Re: [PERFORM] bad COPY performance with NOTIFY in a trigger

2016-02-08 Thread Merlin Moncure
On Sat, Feb 6, 2016 at 6:03 AM, Filip Rembiałkowski
 wrote:
> Thanks for the feedback.
>
> This patch is my first and obvious approach.
>
> @Merlin, I'm not sure if I get your idea:
> - keep previous behaviour as obligatory? (which is: automatic
> de-duplicating of incoming messages by channel+payload),
> - instead of trivial search (sorting by browsing) use some kind of
> faster lookups?
>
> I'm not sure if this statement in async.c is carved in stone:
>
> * Duplicate notifications from the same transaction are sent out as one
> * notification only. This is done to save work when for example a trigger
> * on a 2 million row table fires a notification for each row that has been
> * changed. If the application needs to receive every single notification
> * that has been sent, it can easily add some unique string into the extra
> * payload parameter.
>
> 1) "work-saving" is disputable in some cases
>
> 2) an idea to "add some unique string" is OK logical-wise but it's not
> OK performance-wise.
>
> Current search code is a sequential search:
> https://github.com/filiprem/postgres/blob/master/src/backend/commands/async.c#L2139
>
> I'm not that smart to devise an algorithm for faster lookups -
> probably you guys can give some advice.
>
> Again, my rationale is... This feature can burn a lot of CPU for
> nothing. I was hoping to use NOTIFY/LISTEN as superfast notification
> mechanism.
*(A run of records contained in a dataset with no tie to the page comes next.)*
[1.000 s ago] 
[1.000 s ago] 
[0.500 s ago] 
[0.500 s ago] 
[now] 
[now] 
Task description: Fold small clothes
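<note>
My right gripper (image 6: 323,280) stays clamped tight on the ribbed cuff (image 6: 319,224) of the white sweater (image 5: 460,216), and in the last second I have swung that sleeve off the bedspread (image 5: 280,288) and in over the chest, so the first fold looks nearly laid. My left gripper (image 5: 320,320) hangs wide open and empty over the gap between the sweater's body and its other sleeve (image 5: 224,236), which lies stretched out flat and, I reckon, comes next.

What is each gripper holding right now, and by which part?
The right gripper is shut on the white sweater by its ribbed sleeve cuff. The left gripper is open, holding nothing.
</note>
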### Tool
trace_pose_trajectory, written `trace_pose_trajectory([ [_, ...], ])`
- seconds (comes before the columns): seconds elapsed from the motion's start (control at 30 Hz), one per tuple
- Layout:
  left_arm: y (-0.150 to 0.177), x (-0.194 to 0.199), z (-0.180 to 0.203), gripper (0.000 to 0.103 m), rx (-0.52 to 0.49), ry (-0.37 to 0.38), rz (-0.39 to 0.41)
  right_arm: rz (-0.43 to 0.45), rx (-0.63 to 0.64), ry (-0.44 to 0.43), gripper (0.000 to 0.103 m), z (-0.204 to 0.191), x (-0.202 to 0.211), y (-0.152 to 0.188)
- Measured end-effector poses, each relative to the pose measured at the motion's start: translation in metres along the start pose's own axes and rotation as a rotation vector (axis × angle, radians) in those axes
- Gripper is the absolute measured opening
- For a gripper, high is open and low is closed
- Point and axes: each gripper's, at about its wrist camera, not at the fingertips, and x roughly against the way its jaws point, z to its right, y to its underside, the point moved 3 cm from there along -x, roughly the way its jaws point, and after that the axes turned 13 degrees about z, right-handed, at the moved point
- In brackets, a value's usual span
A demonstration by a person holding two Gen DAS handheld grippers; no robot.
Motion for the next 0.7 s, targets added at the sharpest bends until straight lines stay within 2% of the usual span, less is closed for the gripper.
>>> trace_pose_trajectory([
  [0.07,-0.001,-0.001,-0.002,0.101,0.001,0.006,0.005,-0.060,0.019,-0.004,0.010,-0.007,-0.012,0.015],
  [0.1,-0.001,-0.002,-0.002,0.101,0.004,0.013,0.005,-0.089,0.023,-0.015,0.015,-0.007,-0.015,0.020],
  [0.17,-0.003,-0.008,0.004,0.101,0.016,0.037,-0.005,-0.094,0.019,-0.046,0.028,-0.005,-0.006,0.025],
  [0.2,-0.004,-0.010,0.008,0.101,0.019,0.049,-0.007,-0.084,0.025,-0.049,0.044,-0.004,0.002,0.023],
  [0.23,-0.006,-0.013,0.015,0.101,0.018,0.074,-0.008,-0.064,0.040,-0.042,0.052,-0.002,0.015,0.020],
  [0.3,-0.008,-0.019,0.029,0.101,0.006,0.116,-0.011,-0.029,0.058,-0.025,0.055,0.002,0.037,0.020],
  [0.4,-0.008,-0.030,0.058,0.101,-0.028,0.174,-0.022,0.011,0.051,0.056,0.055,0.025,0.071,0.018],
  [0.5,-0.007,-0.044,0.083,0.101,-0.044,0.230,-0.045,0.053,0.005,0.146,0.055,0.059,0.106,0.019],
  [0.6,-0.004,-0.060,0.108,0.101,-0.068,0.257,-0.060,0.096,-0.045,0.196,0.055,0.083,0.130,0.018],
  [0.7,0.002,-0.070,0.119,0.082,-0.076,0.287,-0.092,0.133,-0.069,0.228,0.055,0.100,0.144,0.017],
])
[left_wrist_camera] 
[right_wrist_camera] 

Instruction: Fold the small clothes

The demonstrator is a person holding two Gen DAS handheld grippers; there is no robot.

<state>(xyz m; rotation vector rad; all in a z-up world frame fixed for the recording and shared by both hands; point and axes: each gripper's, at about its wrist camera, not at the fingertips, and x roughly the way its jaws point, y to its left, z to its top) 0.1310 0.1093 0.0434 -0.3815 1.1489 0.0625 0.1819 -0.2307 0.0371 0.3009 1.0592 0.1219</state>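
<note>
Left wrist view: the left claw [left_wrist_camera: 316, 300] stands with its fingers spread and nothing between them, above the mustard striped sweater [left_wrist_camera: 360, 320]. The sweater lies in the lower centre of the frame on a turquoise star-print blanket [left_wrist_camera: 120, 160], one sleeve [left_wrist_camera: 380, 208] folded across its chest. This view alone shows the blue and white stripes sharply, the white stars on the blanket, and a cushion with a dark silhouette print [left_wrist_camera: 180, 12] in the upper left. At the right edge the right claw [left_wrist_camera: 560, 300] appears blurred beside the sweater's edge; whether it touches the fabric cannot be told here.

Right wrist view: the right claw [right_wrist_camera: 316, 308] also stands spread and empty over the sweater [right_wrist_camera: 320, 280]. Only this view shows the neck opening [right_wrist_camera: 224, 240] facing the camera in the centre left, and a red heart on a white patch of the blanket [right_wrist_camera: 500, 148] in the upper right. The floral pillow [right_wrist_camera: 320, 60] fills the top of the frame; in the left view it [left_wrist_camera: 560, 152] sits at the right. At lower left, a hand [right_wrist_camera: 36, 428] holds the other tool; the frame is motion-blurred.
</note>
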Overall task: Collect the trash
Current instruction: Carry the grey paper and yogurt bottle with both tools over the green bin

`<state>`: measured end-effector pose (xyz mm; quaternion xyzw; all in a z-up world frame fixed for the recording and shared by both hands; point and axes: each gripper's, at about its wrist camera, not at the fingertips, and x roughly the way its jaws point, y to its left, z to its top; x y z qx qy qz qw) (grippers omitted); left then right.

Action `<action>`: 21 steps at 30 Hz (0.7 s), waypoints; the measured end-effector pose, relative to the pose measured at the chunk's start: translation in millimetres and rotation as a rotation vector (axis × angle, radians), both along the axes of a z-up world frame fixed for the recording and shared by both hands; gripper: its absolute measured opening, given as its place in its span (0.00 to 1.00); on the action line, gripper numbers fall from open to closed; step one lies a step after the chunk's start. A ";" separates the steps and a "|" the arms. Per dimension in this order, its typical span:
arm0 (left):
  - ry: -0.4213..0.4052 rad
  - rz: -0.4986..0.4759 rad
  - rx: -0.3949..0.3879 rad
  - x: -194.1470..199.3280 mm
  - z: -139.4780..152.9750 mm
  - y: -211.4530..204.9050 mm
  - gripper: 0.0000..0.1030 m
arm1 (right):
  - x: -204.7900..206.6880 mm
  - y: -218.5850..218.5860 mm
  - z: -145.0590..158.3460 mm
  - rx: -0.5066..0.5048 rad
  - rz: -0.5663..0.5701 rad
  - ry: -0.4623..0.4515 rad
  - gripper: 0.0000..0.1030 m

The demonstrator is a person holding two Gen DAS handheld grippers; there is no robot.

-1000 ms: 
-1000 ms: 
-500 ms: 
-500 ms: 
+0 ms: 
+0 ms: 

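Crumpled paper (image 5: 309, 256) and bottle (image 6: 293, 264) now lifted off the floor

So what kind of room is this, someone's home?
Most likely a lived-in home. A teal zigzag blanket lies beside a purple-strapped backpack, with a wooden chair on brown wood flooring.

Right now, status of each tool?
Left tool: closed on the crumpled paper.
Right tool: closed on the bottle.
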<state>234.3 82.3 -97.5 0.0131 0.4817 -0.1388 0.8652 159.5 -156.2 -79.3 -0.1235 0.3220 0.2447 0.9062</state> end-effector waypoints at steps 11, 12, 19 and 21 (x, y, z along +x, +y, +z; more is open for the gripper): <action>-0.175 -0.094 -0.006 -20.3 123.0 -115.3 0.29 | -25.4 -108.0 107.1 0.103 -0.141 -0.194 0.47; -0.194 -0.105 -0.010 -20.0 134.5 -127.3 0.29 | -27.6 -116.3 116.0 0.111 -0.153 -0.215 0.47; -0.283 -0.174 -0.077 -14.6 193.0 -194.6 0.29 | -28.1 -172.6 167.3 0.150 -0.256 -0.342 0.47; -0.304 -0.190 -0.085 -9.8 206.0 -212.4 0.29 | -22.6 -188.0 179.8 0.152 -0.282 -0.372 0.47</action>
Superfast regardless on whether you insert 100, 10k or 1m
> rows.

Sure, I get it -- you want to have fast notification events -- this is
a good thing to want to have.  However, a GUC is probably not the best
way to do that in this particular case.  It's way to fringey and the
bar for behavior controlling GUC is incredibly high (short version:
most modern introductions were to manage security issues).  I'm far
from the last word on this thoug, but it's better to get this all
sorted out now.

Anyways, it should be possible to micro-optimize that path.  Perhaps
using a hash table?  I'm not sure.

Another possible way to work things out here is to expose your switch
in the syntax of the command itself, or perhaps via the pg_notify
function to avoid syntax issues.

merlin


-- 
Sent via pgsql-performance mailing list (pgsql-performance@postgresql.org)
To make changes to your subscription:
http://www.postgresql.org/mailpref/pgsql-performance


Re: [PERFORM] bad COPY performance with NOTIFY in a trigger

2016-02-08 Thread Merlin Moncure
On Mon, Feb 8, 2016 at 8:35 AM, Merlin Moncure  wrote:
> On Sat, Feb 6, 2016 at 6:03 AM, Filip Rembiałkowski
>  wrote:
>> Thanks for the feedback.
>>
>> This patch is my first and obvious approach.
>>
>> @Merlin, I'm not sure if I get your idea:
>> - keep previous behaviour as obligatory? (which is: automatic
>> de-duplicating of incoming messages by channel+payload),
>> - instead of trivial search (sorting by browsing) use some kind of
>> faster lookups?
>>
>> I'm not sure if this statement in async.c is carved in stone:
>>
>> * Duplicate notifications from the same transaction are sent out as one
>> * notification only. This is done to save work when for example a trigger
>> * on a 2 million row table fires a notification for each row that has been
>> * changed. If the application needs to receive every single notification
>> * that has been sent, it can easily add some unique string into the extra
>> * payload parameter.
>>
>> 1) "work-saving" is disputable in some cases
>>
>> 2) an idea to "add some unique string" is OK logical-wise but it's not
>> OK performance-wise.
>>
>> Current search code is a sequential search:
>> https://github.com/filiprem/postgres/blob/master/src/backend/commands/async.c#L2139
>>
>> I'm not that smart to devise an algorithm for faster lookups -
>> probably you guys can give some advice.
>>
>> Again, my rationale is... This feature can burn a lot of CPU for
>> nothing. I was hoping to use NOTIFY/LISTEN as superfast notification
>> mechanism. Superfast regardless on whether you insert 100, 10k or 1m
>> rows.
>
> Sure, I get it -- you want to have fast notification events -- this is
> a good thing to want to have.  However, a GUC is probably not the best
> way to do that in this particular case.  It's way to fringey and the
> bar for behavior controlling GUC is incredibly high (short version:
> most modern introductions were to manage security issues).  I'm far
> from the last word on this thoug, but it's better to get this all
> sorted out now.
>
> Anyways, it should be possible to micro-optimize that path.  Perhaps
> using a hash table?  I'm not sure.
>
> Another possible way to work things out here is to expose your switch
> in the syntax of the command itself, or perhaps via the pg_notify
> function to avoid syntax issues.

whoops, I just noticed this thread moved to -hackers -- so please respond there.

merlin


-- 
Sent via pgsql-performance mailing list (pgsql-performance@postgresql.org)
To make changes to your subscription:
http://www.postgresql.org/mailpref/pgsql-performance


Re: [PERFORM] bad COPY performance with NOTIFY in a trigger

2016-02-06 Thread Filip Rembiałkowski
Thanks for the feedback.

This patch is my first and obvious approach.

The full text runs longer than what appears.